TorchLean API

NN.Runtime.Autograd.Engine.Cuda.Kernels

CUDA Buffer Kernels FFI #

Foreign-function declarations for TorchLean's float32 Cuda.Buffer kernels: reductions, indexing, matmul/BMM, attention, broadcast/view helpers, and related tensor operations. The declarations here are the Lean side of the explicit CUDA trust boundary documented in TRUST_BOUNDARIES.md.

@[extern torchlean_cuda_buffer_reduce_sum_axis0]

Sum over axis 0 of a 2D buffer in row-major order.

Input b has shape (rows, cols) and is stored as length rows*cols. Output is length cols (sum down the rows for each column).

@[extern torchlean_cuda_buffer_reduce_sum_axis1]

Sum over axis 1 of a 2D buffer in row-major order.

Input b has shape (rows, cols) and is stored as length rows*cols. Output is length rows (sum across the columns for each row).

@[extern torchlean_cuda_buffer_reduce_max_axis0]

Max over axis 0 of a 2D buffer in row-major order.

Input b has shape (rows, cols) and is stored as length rows*cols. Output is length cols (max down the rows for each column).

@[extern torchlean_cuda_buffer_reduce_max_axis1]
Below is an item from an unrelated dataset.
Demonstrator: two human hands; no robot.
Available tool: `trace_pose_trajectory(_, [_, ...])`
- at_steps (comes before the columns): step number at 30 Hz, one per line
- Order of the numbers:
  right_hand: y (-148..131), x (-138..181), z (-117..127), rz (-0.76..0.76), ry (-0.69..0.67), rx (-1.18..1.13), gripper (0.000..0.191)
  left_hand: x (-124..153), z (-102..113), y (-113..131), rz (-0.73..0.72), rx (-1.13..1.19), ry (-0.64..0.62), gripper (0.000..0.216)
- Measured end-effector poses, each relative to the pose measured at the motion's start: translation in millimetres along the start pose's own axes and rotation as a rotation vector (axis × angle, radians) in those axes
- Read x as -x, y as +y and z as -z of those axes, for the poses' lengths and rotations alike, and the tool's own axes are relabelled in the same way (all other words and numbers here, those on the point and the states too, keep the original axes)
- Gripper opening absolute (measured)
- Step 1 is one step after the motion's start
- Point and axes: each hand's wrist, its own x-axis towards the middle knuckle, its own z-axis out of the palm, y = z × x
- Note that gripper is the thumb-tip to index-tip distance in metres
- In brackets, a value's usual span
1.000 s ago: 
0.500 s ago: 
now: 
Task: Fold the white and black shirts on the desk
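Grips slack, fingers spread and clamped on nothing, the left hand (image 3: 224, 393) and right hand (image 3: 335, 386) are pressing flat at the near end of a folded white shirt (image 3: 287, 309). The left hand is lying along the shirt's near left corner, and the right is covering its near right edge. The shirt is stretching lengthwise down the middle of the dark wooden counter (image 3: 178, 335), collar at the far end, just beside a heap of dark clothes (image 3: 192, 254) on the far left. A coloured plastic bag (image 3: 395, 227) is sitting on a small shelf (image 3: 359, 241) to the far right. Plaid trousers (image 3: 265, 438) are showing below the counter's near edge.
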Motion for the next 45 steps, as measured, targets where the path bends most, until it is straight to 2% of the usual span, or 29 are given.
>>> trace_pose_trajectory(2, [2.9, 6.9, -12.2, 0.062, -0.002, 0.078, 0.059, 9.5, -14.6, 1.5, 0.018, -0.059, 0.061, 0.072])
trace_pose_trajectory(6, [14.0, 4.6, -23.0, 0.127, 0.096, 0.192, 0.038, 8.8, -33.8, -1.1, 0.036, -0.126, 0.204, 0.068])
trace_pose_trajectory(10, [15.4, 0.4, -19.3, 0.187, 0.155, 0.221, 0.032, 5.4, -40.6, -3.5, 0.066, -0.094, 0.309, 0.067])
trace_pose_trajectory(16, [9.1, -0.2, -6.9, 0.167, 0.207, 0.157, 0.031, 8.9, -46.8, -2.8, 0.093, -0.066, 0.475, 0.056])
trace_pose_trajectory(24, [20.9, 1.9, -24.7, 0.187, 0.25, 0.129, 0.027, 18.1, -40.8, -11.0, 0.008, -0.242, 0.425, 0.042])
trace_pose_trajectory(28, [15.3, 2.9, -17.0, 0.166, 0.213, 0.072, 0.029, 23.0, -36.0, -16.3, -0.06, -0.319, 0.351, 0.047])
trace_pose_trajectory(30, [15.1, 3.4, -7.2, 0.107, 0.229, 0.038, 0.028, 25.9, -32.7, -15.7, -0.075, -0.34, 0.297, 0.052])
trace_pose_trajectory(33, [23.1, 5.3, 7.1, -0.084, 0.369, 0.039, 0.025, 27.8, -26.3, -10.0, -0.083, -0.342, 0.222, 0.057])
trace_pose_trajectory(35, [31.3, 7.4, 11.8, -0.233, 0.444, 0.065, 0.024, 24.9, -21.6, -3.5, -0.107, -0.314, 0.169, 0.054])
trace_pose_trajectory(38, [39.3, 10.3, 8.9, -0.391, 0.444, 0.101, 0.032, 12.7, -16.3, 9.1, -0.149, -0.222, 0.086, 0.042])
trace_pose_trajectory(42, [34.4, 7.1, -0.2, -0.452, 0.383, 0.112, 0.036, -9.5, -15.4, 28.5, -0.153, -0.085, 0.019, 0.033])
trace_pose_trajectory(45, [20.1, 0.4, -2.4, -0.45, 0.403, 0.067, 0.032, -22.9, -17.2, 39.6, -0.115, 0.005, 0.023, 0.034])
Max over axis 1 of a 2D buffer in row-major order.

Input b has shape (rows, cols) and is stored as length rows*cols. Output is length rows (max across the columns for each row).

@[extern torchlean_cuda_buffer_concat1d]

Concatenate two 1D buffers a (length n) and b (length m).

@[extern torchlean_cuda_buffer_slice1d]

Slice a 1D buffer b (length n) starting at start for len elements.

Requires start + len ≤ n.

@[extern torchlean_cuda_buffer_broadcast_vec_to_rows]

Broadcast a row-vector (length cols) to a (rows, cols) matrix.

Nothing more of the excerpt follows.